基于数据驱动的迭代方法半自动评估药物值集的正确性：以阿片类药物为例的概念验证

A Data-Driven Iterative Approach for Semi-automatically Assessing the Correctness of Medication Value Sets: A Proof of Concept Based on Opioids.

机构信息

Department of Computer Science, Emory University, Atlanta, Georgia, United States.

Language Technologies Institute, Carnegie Mellon University, Pennsylvania, United States.

出版信息

Methods Inf Med. 2021 Dec;60(S 02):e111-e119. doi: 10.1055/s-0041-1740358. Epub 2021 Dec 29.

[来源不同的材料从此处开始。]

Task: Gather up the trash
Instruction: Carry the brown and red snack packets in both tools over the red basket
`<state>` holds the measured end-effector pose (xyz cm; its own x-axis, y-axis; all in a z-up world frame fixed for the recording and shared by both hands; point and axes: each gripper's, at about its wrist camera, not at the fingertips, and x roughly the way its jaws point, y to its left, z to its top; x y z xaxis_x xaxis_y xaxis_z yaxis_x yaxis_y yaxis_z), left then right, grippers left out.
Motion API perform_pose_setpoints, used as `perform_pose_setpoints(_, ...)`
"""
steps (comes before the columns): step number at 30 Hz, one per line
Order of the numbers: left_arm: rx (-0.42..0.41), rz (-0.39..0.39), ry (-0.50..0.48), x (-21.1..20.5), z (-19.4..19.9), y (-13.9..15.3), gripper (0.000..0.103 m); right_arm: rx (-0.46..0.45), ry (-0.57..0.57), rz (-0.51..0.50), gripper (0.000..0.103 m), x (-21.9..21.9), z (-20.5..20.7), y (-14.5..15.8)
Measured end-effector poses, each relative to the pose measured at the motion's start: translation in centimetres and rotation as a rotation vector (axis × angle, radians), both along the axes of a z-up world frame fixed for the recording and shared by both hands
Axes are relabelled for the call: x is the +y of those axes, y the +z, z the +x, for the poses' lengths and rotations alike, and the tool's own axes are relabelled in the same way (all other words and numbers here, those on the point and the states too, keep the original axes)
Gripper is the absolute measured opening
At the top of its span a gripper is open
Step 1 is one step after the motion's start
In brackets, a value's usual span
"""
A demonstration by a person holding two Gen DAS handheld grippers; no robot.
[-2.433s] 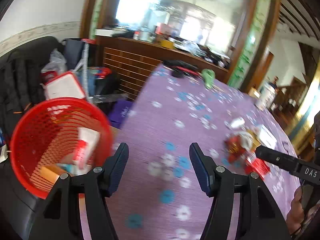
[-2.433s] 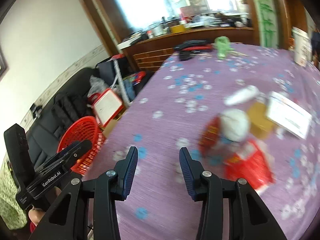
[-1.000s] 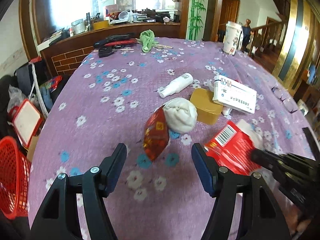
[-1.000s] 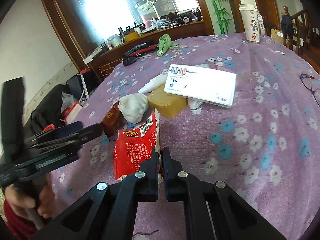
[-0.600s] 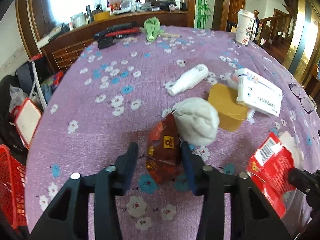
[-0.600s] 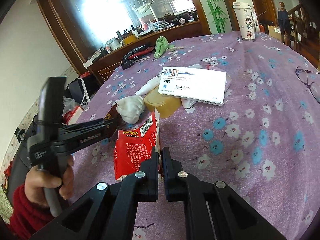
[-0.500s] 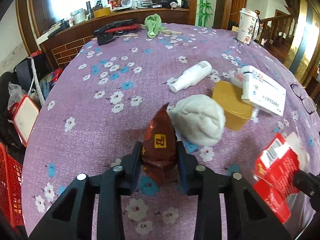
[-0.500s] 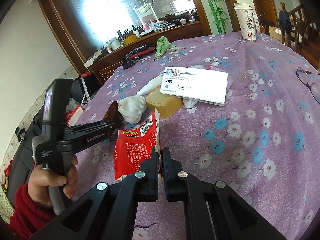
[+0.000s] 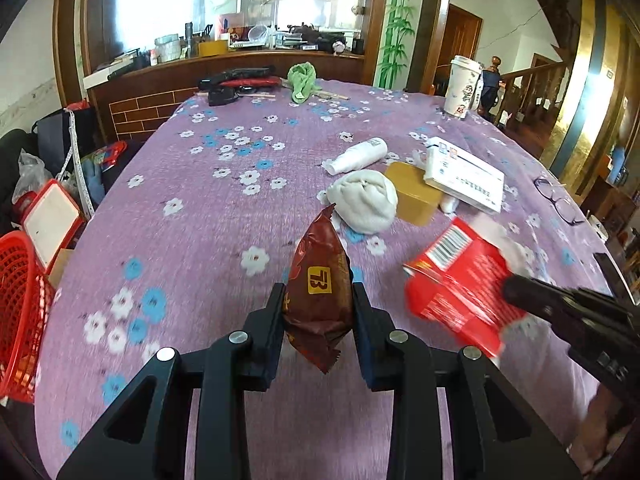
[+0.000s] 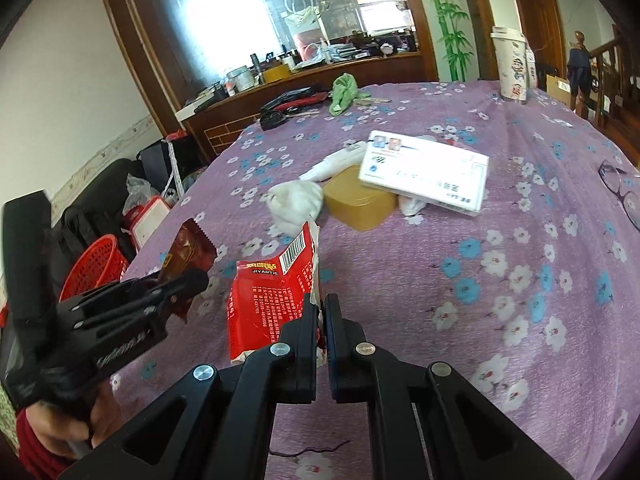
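Note:
My left gripper (image 9: 318,304) is shut on a brown snack wrapper (image 9: 318,280) and holds it above the purple flowered tablecloth (image 9: 208,216). The wrapper also shows in the right wrist view (image 10: 188,252), in the left gripper (image 10: 182,286). My right gripper (image 10: 320,312) is shut on a red snack packet (image 10: 272,296), lifted off the cloth; the packet shows in the left wrist view (image 9: 456,288). A crumpled white tissue (image 9: 364,200) lies on the table. The red mesh trash basket (image 9: 20,312) stands below the table's left edge.
On the table lie a yellow tub (image 9: 412,196), a white medicine box (image 9: 464,176), a white bottle (image 9: 356,156), a paper cup (image 9: 462,84), glasses (image 9: 558,204), a green cloth (image 9: 302,80) and black tools (image 9: 236,80). Bags and a sofa stand left of the table.
My left gripper closed on the brown wrapper and raised it off the cloth. My right gripper, shut on the red packet, lifted it and moved toward the left.

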<state>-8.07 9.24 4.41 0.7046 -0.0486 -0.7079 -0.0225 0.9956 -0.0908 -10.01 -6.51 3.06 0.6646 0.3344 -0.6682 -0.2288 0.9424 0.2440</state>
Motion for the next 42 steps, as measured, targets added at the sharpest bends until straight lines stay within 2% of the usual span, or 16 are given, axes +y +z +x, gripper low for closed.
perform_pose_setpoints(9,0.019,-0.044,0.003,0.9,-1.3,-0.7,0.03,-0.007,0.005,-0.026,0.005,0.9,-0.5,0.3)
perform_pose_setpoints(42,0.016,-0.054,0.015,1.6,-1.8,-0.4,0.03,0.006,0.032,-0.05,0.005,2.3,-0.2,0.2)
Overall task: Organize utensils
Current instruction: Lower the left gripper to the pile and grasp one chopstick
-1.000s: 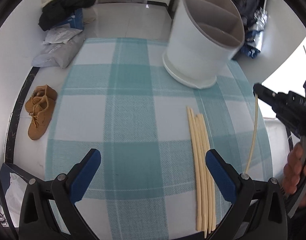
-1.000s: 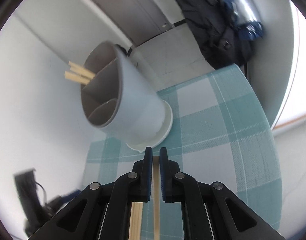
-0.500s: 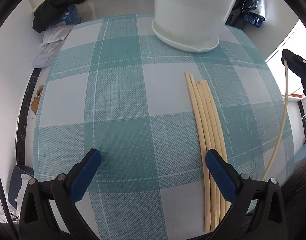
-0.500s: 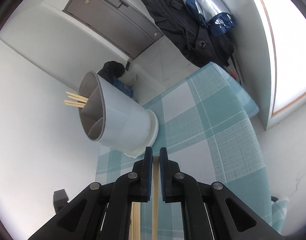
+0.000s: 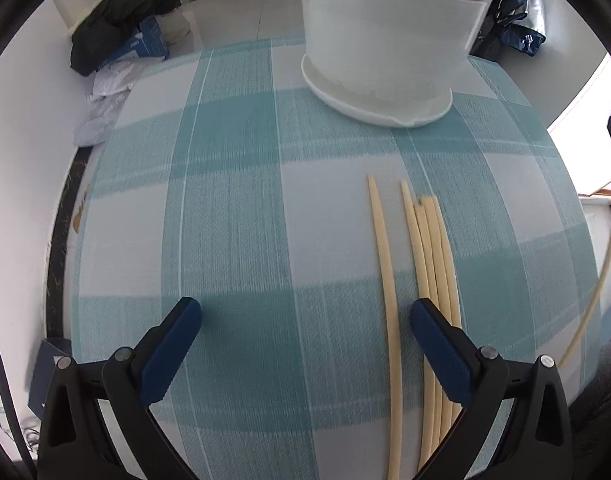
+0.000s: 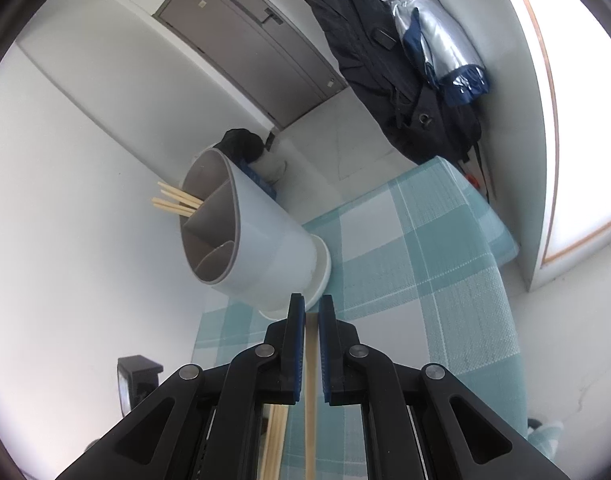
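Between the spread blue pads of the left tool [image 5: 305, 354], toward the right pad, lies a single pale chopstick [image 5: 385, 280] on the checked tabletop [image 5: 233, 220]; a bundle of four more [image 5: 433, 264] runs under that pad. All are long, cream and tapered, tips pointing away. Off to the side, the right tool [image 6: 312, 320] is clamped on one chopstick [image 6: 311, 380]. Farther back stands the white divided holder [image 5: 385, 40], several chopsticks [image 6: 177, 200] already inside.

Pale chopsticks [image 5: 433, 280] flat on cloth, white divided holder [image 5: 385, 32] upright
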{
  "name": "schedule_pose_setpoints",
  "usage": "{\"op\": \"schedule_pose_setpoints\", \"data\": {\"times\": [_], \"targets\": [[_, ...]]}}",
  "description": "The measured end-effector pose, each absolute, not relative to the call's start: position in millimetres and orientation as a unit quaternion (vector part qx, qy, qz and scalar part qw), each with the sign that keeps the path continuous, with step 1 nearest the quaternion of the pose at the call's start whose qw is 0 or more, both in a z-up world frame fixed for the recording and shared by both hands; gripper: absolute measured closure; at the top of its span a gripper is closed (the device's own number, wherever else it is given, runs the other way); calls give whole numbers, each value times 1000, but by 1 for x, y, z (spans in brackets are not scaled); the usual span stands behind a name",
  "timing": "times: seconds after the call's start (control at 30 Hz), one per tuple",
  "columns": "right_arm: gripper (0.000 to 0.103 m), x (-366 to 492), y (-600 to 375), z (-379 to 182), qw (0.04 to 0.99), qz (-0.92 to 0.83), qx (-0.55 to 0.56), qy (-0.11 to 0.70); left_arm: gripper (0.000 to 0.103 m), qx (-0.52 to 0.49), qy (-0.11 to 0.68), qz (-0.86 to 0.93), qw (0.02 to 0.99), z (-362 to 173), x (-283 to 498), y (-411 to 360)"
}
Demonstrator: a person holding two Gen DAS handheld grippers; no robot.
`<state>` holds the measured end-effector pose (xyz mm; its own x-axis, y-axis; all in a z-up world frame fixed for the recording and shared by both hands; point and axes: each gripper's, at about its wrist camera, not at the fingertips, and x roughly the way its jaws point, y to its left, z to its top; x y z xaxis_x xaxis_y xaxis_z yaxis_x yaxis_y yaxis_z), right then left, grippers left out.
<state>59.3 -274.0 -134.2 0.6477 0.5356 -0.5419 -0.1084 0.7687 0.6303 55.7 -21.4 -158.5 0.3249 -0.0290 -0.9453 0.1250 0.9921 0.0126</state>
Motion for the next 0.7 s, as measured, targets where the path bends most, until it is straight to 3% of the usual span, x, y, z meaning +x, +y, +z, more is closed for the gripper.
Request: {"op": "schedule_pose_setpoints", "data": {"times": [0.1, 0.3, 0.37, 0.43, 0.5, 0.6, 0.7], "targets": [[97, 59, -274, -132, 866, 187, 279, 372, 7, 60, 571, -44, 817, -156, 65, -26], [97, 61, -275, -129, 868, 188, 277, 367, 32, 77, 570, -51, 817, -151, 78, -38], [97, 62, -276, -130, 866, 188, 282, 367, 44, 86, 575, -60, 811, -150, 86, -43], [97, 64, -279, -131, 865, 188, 284, 368, 77, 80, 586, -76, 803, -149, 87, -47], [97, 65, -280, -131, 865, 188, 286, 368, 93, 85, 591, -92, 797, -147, 79, -53], [97, 65, -282, -129, 864, 186, 289, 366, 101, 93, 588, -92, 798, -148, 72, -59], [97, 65, -281, -128, 864, 188, 292, 365, 102, 81, 588, -97, 799, -146, 71, -54]]}}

DOI:10.1055/s-0041-1740358

PMID:34965602

原文链接:https://pmc.ncbi.nlm.nih.gov/articles/PMC8716187/

Abstract

BACKGROUND

Value sets are lists of terms (e.g., opioid medication names) and their corresponding codes from standard clinical vocabularies (e.g., RxNorm) created with the intent of supporting health information exchange and research. Value sets are manually-created and often exhibit errors.

OBJECTIVES

The aim of the study is to develop a semi-automatic, data-centric natural language processing (NLP) method to assess medication-related value set correctness and evaluate it on a set of opioid medication value sets.

METHODS

We developed an NLP algorithm that utilizes value sets containing mostly true positives and true negatives to learn lexical patterns associated with the true positives, and then employs these patterns to identify potential errors in unseen value sets. We evaluated the algorithm on a set of opioid medication value sets, using the recall, precision and F-score metrics. We applied the trained model to assess the correctness of unseen opioid value sets based on recall. To replicate the application of the algorithm in real-world settings, a domain expert manually conducted error analysis to identify potential system and value set errors.

RESULTS

Thirty-eight value sets were retrieved from the Value Set Authority Center, and six (two opioid, four non-opioid) were used to develop and evaluate the system. Average precision, recall, and F-score were 0.932, 0.904, and 0.909, respectively on uncorrected value sets; and 0.958, 0.953, and 0.953, respectively after manual correction of the same value sets. On 20 unseen opioid value sets, the algorithm obtained average recall of 0.89. Error analyses revealed that the main sources of system misclassifications were differences in how opioids were coded in the value sets-while the training value sets had generic names mostly, some of the unseen value sets had new trade names and ingredients.

CONCLUSION

The proposed approach is data-centric, reusable, customizable, and not resource intensive. It may help domain experts to easily validate value sets.

摘要

背景

值集是从标准临床词汇（如 RxNorm）中创建的术语（如阿片类药物名称）及其相应代码的列表，旨在支持健康信息交换和研究。值集是手动创建的，通常存在错误。

目的

本研究旨在开发一种半自动、以数据为中心的自然语言处理（NLP）方法，以评估药物相关值集的正确性，并在一组阿片类药物值集上对其进行评估。

方法

我们开发了一种 NLP 算法，该算法利用包含大多数真阳性和真阴性的值集来学习与真阳性相关的词汇模式，然后利用这些模式识别未见过的值集中的潜在错误。我们使用召回率、精度和 F 分数指标在一组阿片类药物值集上评估该算法。我们根据召回率应用训练好的模型来评估未见过的阿片类药物值集的正确性。为了在真实环境中复制算法的应用，一位领域专家手动进行错误分析，以识别潜在的系统和值集错误。

结果

从值集管理局中心检索到 38 个值集，其中 6 个（2 个阿片类药物，4 个非阿片类药物）用于开发和评估系统。未经校正的值集的平均精度、召回率和 F 分数分别为 0.932、0.904 和 0.909；经过相同值集的手动校正后，分别为 0.958、0.953 和 0.953。在 20 个未见过的阿片类药物值集上，该算法的平均召回率为 0.89。错误分析表明，系统错误分类的主要原因是值集中阿片类药物的编码方式不同——虽然训练值集主要是通用名称，但一些未见过的值集有新的商品名和成分。